11

I've been looking at glibc/nptl's implementation of cancellation points, and comparing it to POSIX, and unless I'm mistaken it's completely wrong. The basic model used is:

int oldtype = LIBC_ASYNC_CANCEL(); /* switch to asynchronous cancellation mode */
int result = INLINE_SYSCALL(...);
LIBC_CANCEL_RESET(oldtype);

According to POSIX:

The side-effects of acting upon a cancellation request while suspended during a call of a function are the same as the side-effects that may be seen in a single-threaded program when a call to a function is interrupted by a signal and the given function returns [EINTR]. Any such side-effects occur before any cancellation cleanup handlers are called.

My reading of this passage is that if I call open, I can expect it either to get cancelled (along with my whole thread) before it fails to open a file, or to return a valid file descriptor or -1 and errno value, but never to create a new file descriptor then lose it into the void.
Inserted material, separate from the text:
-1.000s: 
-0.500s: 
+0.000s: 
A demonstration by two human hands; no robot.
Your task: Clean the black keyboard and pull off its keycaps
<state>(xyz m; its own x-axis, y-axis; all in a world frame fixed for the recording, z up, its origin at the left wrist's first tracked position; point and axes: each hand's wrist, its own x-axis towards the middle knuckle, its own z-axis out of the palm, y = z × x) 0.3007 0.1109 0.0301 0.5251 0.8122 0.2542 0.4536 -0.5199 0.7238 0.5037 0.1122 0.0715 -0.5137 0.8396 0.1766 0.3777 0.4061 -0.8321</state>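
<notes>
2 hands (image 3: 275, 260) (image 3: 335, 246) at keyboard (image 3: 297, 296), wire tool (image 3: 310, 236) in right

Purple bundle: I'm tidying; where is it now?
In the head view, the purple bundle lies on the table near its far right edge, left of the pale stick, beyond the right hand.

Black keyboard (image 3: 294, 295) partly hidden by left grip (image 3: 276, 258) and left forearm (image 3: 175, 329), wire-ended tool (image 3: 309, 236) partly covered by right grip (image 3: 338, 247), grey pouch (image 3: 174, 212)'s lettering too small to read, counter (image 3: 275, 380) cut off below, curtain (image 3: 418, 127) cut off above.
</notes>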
On the other hand, the glibc/nptl implementation of cancellation points seems to allow for a race condition where the cancellation request occurs just after the syscall returns but before LIBC_CANCEL_RESET takes place.

Am I crazy, or is their implementation really this broken? And if so, does POSIX allow such broken behavior (which seems to render cancellation completely unusable unless you defer it manually), or are they just blatantly ignoring POSIX?

If this behavior is in fact broken, what's the correct way to implement it without such a race condition?

R.. GitHub STOP HELPING ICE
  • 208,859
  • 35
  • 376
  • 711

2 Answers2

4

Isn't this clarified in the next paragraph of the standard:

However, if the thread is suspended at a cancellation point and the event for which it is waiting occurs before the cancellation request is acted upon, it is unspecified whether the cancellation request is acted upon or whether the cancellation request remains pending and the thread resumes normal execution.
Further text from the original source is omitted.